Another problem would be enforcing accountability. Interfaith residents who miss classes or do drugs are told to leave the program. Not so with government-subsidized programs. Says Beltzer, "If I accepted government funding, they would require that I go through an eviction process," undermining the program's emphasis on consequences.

The agency's tough-minded approach is gaining ground. There are now 14 transitional housing programs in other cities emulating the Interfaith model. It has been singled out by IBM as one of six exemplary charity programs in the country. It was selected to receive the top 1996 Samaritan Award, along with $10,000, from the Acton Institute for the Study of Religion and Liberty, in Grand Rapids, Michigan.

Interfaith stays in touch with former residents, offering help and continued friendship. Many return for visits, including Linda, a woman Ben had booted out of the program. "Why did I kick you out?" he asks, trying to place her among hundreds of former residents.
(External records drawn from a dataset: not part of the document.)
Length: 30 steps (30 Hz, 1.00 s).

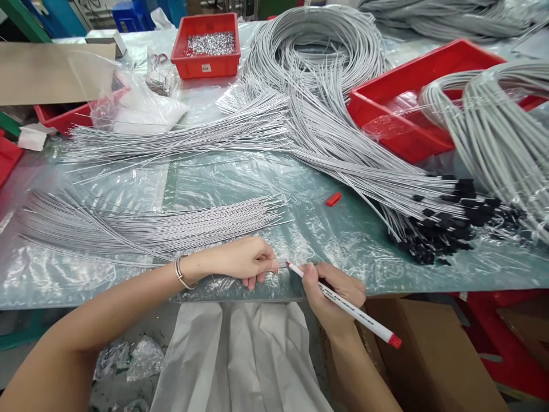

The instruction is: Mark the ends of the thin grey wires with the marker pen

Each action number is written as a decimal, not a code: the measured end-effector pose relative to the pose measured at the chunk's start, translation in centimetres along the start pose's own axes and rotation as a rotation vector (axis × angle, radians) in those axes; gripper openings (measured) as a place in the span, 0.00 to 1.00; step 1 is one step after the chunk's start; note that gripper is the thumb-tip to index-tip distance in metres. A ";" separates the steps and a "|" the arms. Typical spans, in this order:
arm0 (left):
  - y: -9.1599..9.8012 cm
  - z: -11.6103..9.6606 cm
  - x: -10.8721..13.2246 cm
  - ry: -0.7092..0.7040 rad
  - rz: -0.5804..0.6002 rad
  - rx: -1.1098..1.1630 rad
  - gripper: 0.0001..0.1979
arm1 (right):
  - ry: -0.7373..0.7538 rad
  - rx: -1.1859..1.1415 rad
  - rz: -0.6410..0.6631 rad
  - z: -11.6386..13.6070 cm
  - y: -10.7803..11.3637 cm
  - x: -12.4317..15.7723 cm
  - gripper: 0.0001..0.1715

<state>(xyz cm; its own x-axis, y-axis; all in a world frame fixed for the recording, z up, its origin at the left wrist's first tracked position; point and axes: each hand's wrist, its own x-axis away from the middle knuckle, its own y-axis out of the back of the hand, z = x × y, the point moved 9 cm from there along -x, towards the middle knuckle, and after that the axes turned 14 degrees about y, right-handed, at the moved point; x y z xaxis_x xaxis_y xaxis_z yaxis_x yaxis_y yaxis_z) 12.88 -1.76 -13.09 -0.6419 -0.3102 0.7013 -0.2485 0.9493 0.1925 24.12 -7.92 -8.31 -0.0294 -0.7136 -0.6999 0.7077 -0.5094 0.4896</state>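
Note:
My left hand point(249, 260) is closed near the table's front edge, pinching the ends of a few thin grey wires that poke out past its fingertips. In my right hand point(334, 292) is a white marker pen point(347, 309) with a red end; its tip meets or nearly meets those wire ends. Behind my left hand lies a spread bundle of grey wires point(150, 226). A small red pen cap point(333, 198) rests on the plastic-covered table point(240, 177), beyond my right hand.
Coiled grey cables point(317, 34) lie at the back, their black-connector ends point(446, 223) at right. A red bin point(210, 66) holds small metal parts. Another red bin point(386, 109) stands right beside more looped cable point(506, 126). Cardboard boxes point(429, 349) sit below the table.

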 end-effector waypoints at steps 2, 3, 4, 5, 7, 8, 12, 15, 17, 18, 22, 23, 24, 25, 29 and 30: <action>0.0 0.0 0.0 0.000 0.001 0.002 0.18 | 0.004 0.004 0.000 0.1 0.0 0.0 0.19; 0.0 0.1 0.0 0.001 0.001 0.002 0.17 | 0.008 0.003 0.002 0.1 0.0 0.0 0.18; 0.0 0.1 0.0 0.003 0.002 0.002 0.17 | 0.010 0.001 0.003 0.1 0.0 0.0 0.18; 0.0 0.1 0.0 0.005 0.003 0.002 0.17 | 0.011 -0.002 0.004 0.1 0.0 0.0 0.18; -0.1 0.2 0.0 0.011 0.008 0.005 0.17 | 0.009 -0.009 0.004 0.1 0.0 -0.1 0.19; -0.1 0.2 0.0 0.015 0.010 0.007 0.17 | 0.008 -0.015 -0.001 0.1 0.0 -0.1 0.19; -0.1 0.2 0.0 0.019 0.009 0.005 0.18 | 0.017 -0.034 -0.015 0.1 0.1 0.0 0.19; -0.1 0.1 0.0 0.008 0.009 0.004 0.18 | -0.033 -0.056 -0.039 -0.4 0.3 0.4 0.17; -0.1 0.1 0.0 0.006 0.008 0.002 0.18 | -0.072 -0.071 -0.049 -0.8 0.4 0.6 0.16; -0.1 0.1 0.0 0.006 0.007 0.000 0.19 | -0.075 -0.071 -0.048 -0.8 0.5 0.7 0.16; -0.1 0.0 0.1 0.001 0.002 -0.014 0.20 | -0.033 -0.051 -0.035 -0.4 0.4 0.5 0.15; -0.1 0.0 0.1 0.001 0.002 -0.017 0.21 | -0.032 -0.048 -0.035 -0.4 0.4 0.5 0.15; -0.1 0.1 0.1 0.002 0.003 -0.017 0.21 | -0.035 -0.047 -0.032 -0.4 0.4 0.5 0.16; -0.1 0.1 0.1 0.004 0.004 -0.019 0.21 | -0.037 -0.048 -0.028 -0.4 0.4 0.5 0.16; -0.1 0.2 0.0 0.011 -0.002 -0.026 0.20 | -0.005 -0.064 -0.010 -0.2 0.2 0.5 0.16; -0.1 0.2 0.0 0.013 -0.004 -0.029 0.20 | -0.001 -0.066 -0.006 -0.2 0.2 0.4 0.16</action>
<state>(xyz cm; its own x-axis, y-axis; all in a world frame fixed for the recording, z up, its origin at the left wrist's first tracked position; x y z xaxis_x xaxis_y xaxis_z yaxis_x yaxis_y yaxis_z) 12.75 -1.82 -13.25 -0.6317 -0.3135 0.7090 -0.2296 0.9492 0.2151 24.38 -8.27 -8.60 -0.0344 -0.7109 -0.7025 0.7525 -0.4810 0.4499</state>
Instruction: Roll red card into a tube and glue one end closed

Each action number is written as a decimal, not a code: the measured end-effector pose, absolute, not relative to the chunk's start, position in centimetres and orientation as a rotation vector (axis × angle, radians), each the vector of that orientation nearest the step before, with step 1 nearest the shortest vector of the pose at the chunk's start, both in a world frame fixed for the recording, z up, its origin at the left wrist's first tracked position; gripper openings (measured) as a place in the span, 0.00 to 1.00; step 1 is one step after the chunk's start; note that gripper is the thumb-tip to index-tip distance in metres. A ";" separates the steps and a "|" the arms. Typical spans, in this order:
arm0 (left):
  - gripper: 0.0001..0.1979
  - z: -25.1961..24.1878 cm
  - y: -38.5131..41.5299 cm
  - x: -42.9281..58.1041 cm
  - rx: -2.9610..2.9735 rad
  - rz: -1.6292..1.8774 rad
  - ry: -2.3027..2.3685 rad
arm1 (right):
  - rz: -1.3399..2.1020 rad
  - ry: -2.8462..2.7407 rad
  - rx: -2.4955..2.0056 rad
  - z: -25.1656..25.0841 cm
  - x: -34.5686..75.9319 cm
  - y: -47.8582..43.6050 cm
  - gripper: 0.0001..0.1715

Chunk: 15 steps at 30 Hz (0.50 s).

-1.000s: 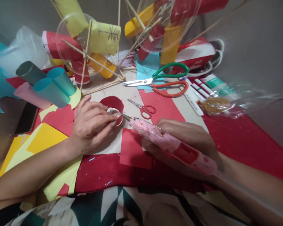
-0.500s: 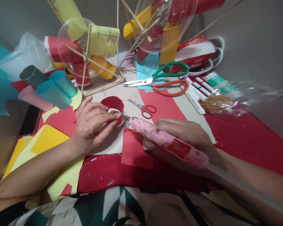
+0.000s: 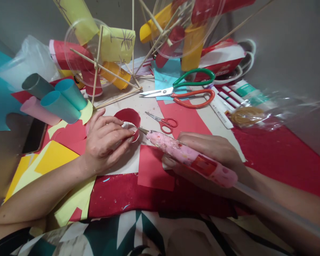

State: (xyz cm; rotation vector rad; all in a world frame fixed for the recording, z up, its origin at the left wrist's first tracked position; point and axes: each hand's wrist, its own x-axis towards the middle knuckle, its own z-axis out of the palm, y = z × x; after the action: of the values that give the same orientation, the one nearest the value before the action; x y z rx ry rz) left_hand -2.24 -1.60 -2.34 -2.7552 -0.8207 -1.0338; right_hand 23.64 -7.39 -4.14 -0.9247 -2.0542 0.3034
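My left hand (image 3: 106, 140) is closed on a curled red paper strip (image 3: 128, 115), which bends into a ring around something whitish that my fingers partly cover. My right hand (image 3: 205, 153) grips a pink hot glue gun (image 3: 186, 154) with a clear glue stick (image 3: 277, 206) coming out of its back end. The metal nozzle (image 3: 143, 131) points left, close to the right edge of the paper ring; whether it touches I cannot tell. Small red-handled scissors (image 3: 166, 123) lie just beyond the nozzle. A red paper square (image 3: 154, 170) lies below the glue gun.
Large scissors (image 3: 181, 90) with green and red handles lie farther back. Paper tubes (image 3: 60, 106) stand at the left beside yellow paper (image 3: 54, 158). Stick-and-paper wheels (image 3: 96, 64) rise at the back. Markers (image 3: 229, 99) and bagged rubber bands (image 3: 248, 115) lie on the right.
The glue gun's nozzle has drawn back slightly to the right from the paper ring. My left hand stays nearly still, holding the red paper.
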 end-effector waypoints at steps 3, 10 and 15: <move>0.07 -2.3 -1.5 -2.2 -2.757 -1.031 -0.818 | 0.295 -2.061 -0.935 -3.5 23.6 -7.4 0.17; 0.08 -2.3 -1.5 -2.3 -2.754 -1.036 -0.818 | 0.217 -2.055 -0.977 -4.0 23.7 -7.0 0.19; 0.09 -2.3 -1.5 -2.3 -2.763 -1.019 -0.808 | 0.215 -2.068 -0.987 -4.2 23.7 -7.0 0.20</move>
State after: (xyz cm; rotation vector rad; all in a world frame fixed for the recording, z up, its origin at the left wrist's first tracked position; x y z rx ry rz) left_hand -2.27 -1.46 -2.33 -2.7634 -0.8076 -1.0194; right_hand 23.73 -6.95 -4.17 -0.9869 -2.0677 0.2150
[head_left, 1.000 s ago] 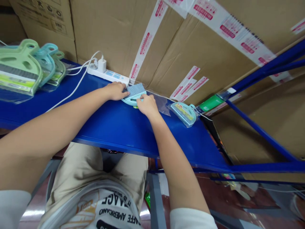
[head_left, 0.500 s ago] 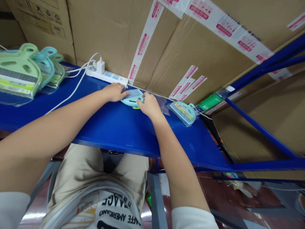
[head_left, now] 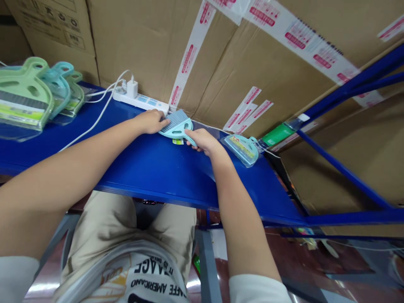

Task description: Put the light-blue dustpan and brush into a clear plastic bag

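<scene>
Together, left hand (head_left: pixel 153 121) and right hand (head_left: pixel 203 141) hold a pale-blue dustpan (head_left: pixel 176 126) at the far edge of the blue desk (head_left: pixel 151 168), beside cardboard boxes (head_left: pixel 142 42): the left closed on its brush end, the right pinching the handle, steadying both ends. A bagged dustpan (head_left: pixel 241 148) lies just right.

At your twelve o'clock, the pale teal plastic dustpan (head_left: pixel 174 131) carries a grey-blue ribbed brush (head_left: pixel 175 118). Your flat metal shelf (head_left: pixel 151 164) is deep blue. At one o'clock, brown cardboard boxes (head_left: pixel 142 42) wear white tape (head_left: pixel 188 57) printed in red.
</scene>
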`<action>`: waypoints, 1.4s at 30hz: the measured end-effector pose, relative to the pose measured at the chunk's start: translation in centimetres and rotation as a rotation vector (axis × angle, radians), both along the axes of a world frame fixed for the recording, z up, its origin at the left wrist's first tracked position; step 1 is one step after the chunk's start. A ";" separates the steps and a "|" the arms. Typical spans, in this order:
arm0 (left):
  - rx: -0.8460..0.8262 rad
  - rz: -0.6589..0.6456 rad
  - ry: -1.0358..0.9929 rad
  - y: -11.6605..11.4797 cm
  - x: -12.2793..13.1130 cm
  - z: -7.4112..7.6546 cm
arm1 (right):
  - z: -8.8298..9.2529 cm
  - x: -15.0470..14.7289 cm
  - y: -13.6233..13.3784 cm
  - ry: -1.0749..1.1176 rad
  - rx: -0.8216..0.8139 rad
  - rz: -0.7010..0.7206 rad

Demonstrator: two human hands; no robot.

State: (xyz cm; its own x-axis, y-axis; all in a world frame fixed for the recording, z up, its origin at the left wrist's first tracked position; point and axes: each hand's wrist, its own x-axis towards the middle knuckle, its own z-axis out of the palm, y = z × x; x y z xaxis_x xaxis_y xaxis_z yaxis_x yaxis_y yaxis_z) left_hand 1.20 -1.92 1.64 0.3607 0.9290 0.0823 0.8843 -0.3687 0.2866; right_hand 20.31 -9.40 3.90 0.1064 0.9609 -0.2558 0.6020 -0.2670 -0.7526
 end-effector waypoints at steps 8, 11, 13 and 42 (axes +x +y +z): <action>-0.240 0.212 -0.572 1.6 -1.3 1.7 | 0.9 0.7 -0.5 0.220 0.130 0.113; -0.267 0.214 -0.583 1.6 -1.5 2.3 | 0.4 1.0 -0.3 0.284 0.147 0.179; -0.257 0.205 -0.540 1.2 -1.3 2.5 | 0.0 1.2 -0.1 0.314 0.149 0.225; -0.384 0.108 -0.820 -0.7 -1.6 4.4 | -0.2 2.9 1.2 0.483 0.393 0.216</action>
State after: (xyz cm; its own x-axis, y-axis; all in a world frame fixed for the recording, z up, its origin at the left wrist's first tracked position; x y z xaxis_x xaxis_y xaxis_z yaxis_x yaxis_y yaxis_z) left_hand -0.41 -2.59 6.04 0.2353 0.9707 -0.0477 0.3733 -0.0449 0.9266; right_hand 23.19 -8.24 3.66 -0.1384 0.9793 0.1479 0.1815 0.1719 -0.9682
"Because of drugs," she says. "And I want to thank you."

Linda and her husband had been living in one of the agency's apartments for a month when both were caught using drugs. When they refused to leave with their three children, Beltzer called the police.

Two years on the streets, however, convinced Linda that Beltzer and his colleagues were right: "If things were going to change, I had to change." She checked herself into a drug rehab program and kicked her drug habit. She eventually left her addict husband, who is now in jail. Today Linda has found a job, left welfare, and regained custody of her children.

She tells Beltzer: "You are the only people who held my feet to the fire and didn't tolerate my behavior."